Henri Bourbon

Un homme de terrain

(Extraits d’un entretien entre l’ancien député communiste de l’Ain, Henri Bourbon, et Yves Neyrolles).

Henri Bourbon : De Vailland, j’ai gardé l’impression que c’était un écrivain qui savait se faire comprendre de tous les ouvriers, de tous les paysans, de tous.

Yves Neyrolles : Une facilité à communiquer très spontanément, très rapidement avec tout le monde. Et ça, tu en as fait l’expérience dès votre première rencontre.

H.B. : Oui, dès qu’il est arrivé aux Allymes, à la fin 51. C’est lui qui est venu me voir. Il avait envie de visiter ce que l’on a appelé la « vallée de la misère ».

Y.N. : La vallée de l’Albarine.

H.B. : J’ai personnellement fait ce que j’ai pu, j’ai tenté de lui faciliter tous les contacts. Toutes les possibilités qu’on avait, on les lui a données. Et puis il s’en est servi : c’est l’origine de Beau Masque.

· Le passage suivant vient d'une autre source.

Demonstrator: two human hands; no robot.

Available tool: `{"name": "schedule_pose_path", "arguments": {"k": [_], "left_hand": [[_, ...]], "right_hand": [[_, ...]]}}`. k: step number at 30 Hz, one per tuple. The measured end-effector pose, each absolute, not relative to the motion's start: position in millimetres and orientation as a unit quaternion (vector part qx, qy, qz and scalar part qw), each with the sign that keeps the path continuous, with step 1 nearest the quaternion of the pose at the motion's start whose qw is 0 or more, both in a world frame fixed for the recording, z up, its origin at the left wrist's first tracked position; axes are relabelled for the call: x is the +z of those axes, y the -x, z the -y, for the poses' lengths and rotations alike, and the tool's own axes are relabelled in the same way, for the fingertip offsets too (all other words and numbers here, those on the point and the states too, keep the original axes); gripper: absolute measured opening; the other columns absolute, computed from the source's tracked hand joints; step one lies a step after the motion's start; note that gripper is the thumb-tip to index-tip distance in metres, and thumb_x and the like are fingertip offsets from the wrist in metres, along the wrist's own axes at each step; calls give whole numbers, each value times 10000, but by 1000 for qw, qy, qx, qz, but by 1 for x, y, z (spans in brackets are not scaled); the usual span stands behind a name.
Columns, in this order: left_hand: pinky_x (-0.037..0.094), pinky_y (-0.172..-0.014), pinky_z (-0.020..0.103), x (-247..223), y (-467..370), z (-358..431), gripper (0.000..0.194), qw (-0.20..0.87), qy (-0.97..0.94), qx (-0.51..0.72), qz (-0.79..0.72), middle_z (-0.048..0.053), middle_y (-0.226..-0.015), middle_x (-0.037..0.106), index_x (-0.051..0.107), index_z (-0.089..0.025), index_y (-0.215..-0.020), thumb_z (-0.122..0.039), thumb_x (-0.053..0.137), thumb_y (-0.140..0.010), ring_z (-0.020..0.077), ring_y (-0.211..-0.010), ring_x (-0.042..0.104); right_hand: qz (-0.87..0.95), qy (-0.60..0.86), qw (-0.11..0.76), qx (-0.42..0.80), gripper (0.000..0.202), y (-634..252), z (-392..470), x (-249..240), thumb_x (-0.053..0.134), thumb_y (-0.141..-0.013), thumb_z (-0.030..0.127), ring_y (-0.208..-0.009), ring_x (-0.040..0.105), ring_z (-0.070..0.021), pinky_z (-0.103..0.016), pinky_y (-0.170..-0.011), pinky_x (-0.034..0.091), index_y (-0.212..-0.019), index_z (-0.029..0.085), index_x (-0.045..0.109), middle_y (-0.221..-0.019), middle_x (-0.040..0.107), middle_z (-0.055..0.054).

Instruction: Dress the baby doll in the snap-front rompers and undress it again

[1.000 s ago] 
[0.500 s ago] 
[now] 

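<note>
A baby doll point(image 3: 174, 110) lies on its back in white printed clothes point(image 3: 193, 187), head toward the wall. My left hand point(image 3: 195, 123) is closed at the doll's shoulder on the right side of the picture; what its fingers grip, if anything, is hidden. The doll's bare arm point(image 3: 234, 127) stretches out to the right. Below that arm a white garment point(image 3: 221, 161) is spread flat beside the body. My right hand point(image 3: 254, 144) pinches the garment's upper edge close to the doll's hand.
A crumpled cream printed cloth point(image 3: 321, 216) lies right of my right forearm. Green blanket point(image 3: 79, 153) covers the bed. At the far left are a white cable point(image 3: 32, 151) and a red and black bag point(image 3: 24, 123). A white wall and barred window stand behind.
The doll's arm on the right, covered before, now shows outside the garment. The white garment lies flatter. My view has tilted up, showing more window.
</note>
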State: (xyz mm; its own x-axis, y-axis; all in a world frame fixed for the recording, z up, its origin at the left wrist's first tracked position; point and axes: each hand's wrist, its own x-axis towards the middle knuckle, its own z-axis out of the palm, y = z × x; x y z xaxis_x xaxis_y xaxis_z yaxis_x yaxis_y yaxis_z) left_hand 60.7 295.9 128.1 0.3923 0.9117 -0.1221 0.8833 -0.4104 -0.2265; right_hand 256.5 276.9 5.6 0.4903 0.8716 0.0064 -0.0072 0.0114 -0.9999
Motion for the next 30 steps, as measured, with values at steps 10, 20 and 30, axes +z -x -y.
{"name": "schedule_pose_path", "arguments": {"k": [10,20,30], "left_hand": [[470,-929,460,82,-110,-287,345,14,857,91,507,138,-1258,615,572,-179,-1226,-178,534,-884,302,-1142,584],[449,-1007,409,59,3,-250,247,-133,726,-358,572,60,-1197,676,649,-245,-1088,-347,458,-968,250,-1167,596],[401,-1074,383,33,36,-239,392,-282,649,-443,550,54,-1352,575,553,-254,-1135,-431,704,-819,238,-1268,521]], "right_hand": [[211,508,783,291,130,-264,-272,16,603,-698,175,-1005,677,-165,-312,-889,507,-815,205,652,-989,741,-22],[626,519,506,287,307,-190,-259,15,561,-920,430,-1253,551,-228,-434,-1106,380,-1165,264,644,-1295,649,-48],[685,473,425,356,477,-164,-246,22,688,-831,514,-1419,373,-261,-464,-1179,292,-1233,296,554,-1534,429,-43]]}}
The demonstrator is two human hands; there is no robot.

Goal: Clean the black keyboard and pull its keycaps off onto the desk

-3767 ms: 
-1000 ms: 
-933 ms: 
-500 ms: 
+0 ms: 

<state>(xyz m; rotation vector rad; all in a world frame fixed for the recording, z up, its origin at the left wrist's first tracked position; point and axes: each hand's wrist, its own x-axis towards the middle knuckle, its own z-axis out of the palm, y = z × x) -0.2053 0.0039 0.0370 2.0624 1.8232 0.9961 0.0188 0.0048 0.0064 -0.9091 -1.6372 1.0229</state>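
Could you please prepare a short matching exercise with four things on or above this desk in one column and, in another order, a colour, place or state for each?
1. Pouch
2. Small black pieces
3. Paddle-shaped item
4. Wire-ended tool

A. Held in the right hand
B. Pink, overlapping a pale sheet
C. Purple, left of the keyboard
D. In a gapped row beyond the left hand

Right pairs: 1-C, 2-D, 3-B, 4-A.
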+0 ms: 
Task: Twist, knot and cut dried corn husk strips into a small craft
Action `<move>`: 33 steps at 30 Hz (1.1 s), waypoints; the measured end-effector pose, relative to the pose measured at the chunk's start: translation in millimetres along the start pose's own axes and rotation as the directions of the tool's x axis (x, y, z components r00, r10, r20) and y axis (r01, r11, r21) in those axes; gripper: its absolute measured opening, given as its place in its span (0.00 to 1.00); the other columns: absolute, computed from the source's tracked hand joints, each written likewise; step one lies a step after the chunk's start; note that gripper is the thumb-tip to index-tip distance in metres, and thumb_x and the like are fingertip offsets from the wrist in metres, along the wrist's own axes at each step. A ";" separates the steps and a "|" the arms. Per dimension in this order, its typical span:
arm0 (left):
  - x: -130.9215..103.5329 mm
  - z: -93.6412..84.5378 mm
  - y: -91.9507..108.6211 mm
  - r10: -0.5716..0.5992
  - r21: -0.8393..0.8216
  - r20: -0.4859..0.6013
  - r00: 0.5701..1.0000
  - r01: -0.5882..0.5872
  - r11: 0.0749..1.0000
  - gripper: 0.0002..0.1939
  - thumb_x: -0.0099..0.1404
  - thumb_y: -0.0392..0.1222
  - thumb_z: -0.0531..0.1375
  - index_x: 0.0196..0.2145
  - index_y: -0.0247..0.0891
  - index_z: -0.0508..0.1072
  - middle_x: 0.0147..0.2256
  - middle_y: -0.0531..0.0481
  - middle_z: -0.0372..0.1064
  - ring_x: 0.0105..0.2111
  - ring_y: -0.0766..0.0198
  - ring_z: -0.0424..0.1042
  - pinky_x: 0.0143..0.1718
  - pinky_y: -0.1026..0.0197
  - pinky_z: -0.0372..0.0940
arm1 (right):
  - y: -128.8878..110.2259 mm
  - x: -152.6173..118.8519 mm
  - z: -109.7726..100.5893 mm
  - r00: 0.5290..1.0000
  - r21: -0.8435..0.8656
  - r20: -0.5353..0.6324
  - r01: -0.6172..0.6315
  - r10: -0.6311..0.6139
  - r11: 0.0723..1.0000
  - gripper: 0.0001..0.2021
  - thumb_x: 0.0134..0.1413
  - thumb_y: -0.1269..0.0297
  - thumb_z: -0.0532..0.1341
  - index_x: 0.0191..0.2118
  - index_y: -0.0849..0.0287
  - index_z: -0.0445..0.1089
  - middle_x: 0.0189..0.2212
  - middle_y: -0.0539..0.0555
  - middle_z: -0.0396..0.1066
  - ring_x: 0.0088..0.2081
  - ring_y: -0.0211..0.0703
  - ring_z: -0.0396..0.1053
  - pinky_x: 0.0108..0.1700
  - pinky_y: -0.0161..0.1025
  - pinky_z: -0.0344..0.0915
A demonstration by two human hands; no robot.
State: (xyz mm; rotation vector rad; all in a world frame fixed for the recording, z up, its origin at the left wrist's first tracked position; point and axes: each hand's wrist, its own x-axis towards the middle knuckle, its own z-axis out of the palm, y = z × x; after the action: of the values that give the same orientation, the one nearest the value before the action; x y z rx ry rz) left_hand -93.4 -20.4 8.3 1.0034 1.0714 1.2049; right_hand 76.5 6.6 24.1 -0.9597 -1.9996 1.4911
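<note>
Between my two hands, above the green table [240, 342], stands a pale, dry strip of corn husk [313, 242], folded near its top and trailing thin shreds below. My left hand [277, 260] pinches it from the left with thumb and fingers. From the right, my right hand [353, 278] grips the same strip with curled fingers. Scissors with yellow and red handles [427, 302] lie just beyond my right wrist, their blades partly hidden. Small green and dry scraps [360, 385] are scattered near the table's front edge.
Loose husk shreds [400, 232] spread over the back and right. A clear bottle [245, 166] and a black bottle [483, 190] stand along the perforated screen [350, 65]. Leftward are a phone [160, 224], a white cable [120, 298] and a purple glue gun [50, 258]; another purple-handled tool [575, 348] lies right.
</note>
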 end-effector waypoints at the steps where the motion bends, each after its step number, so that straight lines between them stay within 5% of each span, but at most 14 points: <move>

Et j’en arrive à 325 000 francs. Les origines de ce livre sont assez curieuses. À Oyonnax, les ouvriers travaillaient surtout aux pièces. À l’époque, dans les entreprises où ils étaient amenés à faire un travail rapide, soutenu, cadencé et avec des dangers, il y avait ce qu’on appelait des « garde fous », des trucs pour éviter qu’il y ait trop d’accidents. Mais, si les ouvriers voulaient gagner leur vie, il fallait qu’ils ne se servent pas de ces trucs de sécurité. J’ai dit à Roger : « Il faut que tu ailles à Oyonnax parce que cela devient la ville aux mains coupées : il y a des centaines d’accidents du travail ». Les ouvriers se faisaient couper deux doigts, un doigt, une main. Il fallait dénoncer ce scandale. On l’a fait. J’ai présenté Roger à mes filles. Il est resté pas mal de temps avec mon gendre et une de mes filles et eux l’ont aiguillé. J’ai trouvé un ancien de la Résistance et je lui ai dit : « Tu te débrouilles, tu fais comme tu veux mais il faut que tu aides Vailland ». Et bien ! il a introduit Vailland dans son usine.

Y.N. : C’était au départ pour faire une simple enquête ?

H.B. : Voilà, une enquête… et puis Roger est revenu quinze jours ou trois semaines plus tard en me disant : « Ce ne sont pas seulement des articles qu’il faut faire. Je vais faire un bouquin ». Voilà comment on a fait naître 325 000 Francs.

En Vailland, il y avait non seulement l’écrivain, le journaliste mais aussi un type profondément humain. Avec moi en particulier, mais avec d’autres camarades aussi, Vailland assistait à toutes les manifestations. Heureux. Les luttes contre les saisies de paysans, par exemple, à Bourg même. Ils voulaient vendre leurs vaches, leurs veaux sur le champ de foire. Roger m’a dit : « J’y vais avec vous ». On a interdit ces saisies : je ne dirais pas que c’était bien légal mais Vailland a été avec nous, tout le long. Il était avec moi aussi quand j’allais faire des prises de parole très rapides à la sortie des ouvriers de la tréfilerie, écoutant et regardant ce que les ouvriers pensaient. Il se mettait un peu loin et il enregistrait tout. C’est ça qui me permettait de rectifier. Il fallait évidemment une grande confiance réciproque pour réussir une pareille collaboration. C’était étonnant. Cela ne s’était jamais vu.